You Can Have What You Want

The primary plaything of Bay Area singer/multi-instrumentalist Jason Quever, Papercuts is one of those fringe-dwelling rock acts that doesn't get too far out on the margins. Meaning You Can Have What You Want abounds with vaguely familiar-sounding, well-structured songs, but the auteur doesn't want to be blatantly obvious with his songcraft. To this end, Papercuts subsumes his lightly reverbed voice beneath swelling, whorling keyboards and warm bass daubs. It's a bedroom-bound introvert's idea of arena pop: all yearning vocals, expansive arrangements, and fraught atmospheres, but it will never open for Coldplay or U2 at [insert name of massive outdoor venue with douchebag security force in an American exurb]. Thankfully.

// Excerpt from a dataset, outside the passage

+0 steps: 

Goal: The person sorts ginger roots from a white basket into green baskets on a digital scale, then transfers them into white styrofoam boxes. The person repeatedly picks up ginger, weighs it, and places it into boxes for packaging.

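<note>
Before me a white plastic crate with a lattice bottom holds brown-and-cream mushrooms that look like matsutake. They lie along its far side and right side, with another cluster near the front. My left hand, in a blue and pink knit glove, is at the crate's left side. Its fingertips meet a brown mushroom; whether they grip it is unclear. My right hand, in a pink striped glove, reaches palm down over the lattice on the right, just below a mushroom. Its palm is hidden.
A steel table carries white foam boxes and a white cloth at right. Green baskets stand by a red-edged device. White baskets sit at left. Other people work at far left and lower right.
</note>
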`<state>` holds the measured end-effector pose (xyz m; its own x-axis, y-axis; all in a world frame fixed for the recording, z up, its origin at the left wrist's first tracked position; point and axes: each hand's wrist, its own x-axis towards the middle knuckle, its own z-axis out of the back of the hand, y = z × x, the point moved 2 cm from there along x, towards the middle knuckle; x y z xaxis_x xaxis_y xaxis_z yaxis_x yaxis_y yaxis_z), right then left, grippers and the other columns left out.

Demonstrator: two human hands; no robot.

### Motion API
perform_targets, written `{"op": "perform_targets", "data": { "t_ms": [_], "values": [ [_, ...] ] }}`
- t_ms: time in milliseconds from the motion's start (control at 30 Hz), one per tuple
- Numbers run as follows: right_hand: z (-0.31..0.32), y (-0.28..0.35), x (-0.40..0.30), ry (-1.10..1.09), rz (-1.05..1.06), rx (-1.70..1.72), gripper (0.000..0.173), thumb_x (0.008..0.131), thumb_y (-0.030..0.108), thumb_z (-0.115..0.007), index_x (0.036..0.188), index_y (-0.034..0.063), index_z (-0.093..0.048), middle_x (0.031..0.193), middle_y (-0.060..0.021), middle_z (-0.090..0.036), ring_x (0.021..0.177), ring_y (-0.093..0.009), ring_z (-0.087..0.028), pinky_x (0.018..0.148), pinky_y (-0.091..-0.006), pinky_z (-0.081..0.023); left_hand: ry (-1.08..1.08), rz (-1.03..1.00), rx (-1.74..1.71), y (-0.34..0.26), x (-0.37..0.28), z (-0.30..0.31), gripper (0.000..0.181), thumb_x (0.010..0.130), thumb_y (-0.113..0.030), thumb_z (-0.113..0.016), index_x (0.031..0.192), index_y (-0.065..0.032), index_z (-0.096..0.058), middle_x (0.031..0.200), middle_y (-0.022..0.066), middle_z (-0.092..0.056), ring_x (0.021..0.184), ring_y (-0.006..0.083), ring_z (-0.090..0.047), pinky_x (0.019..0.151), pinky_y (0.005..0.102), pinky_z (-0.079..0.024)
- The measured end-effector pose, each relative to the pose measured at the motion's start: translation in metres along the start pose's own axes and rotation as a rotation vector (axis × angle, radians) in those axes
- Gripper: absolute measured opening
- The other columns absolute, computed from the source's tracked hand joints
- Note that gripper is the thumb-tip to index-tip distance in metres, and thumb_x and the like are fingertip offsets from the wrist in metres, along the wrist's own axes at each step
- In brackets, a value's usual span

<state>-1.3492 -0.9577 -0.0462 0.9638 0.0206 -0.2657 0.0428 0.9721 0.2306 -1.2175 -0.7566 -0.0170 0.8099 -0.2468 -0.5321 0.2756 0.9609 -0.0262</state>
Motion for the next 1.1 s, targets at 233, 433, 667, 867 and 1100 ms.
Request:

Beach House's Alex Scally contributed his arranging acumen to You Can Have What You Want, and you can hear some of that band's sundown grandeur creeping into Papercuts' compositions. Fans of Grizzly Bear will also snuggle up to Quever's wonderstruck melodies and quavering, little-boy-lost vocal approach. The song "A Peculiar Hallelujah" stands out among the 10 here, both for its exquisitely lovely tune and for its title, which captures the disc's spirit. You can sense Quever striving for elation, but he's too pragmatic and/or innately subdued to go for full-on exultation in his songs; he won't be writing the 21st-century analogue to the Beach Boys' "Good Vibrations" at this rate.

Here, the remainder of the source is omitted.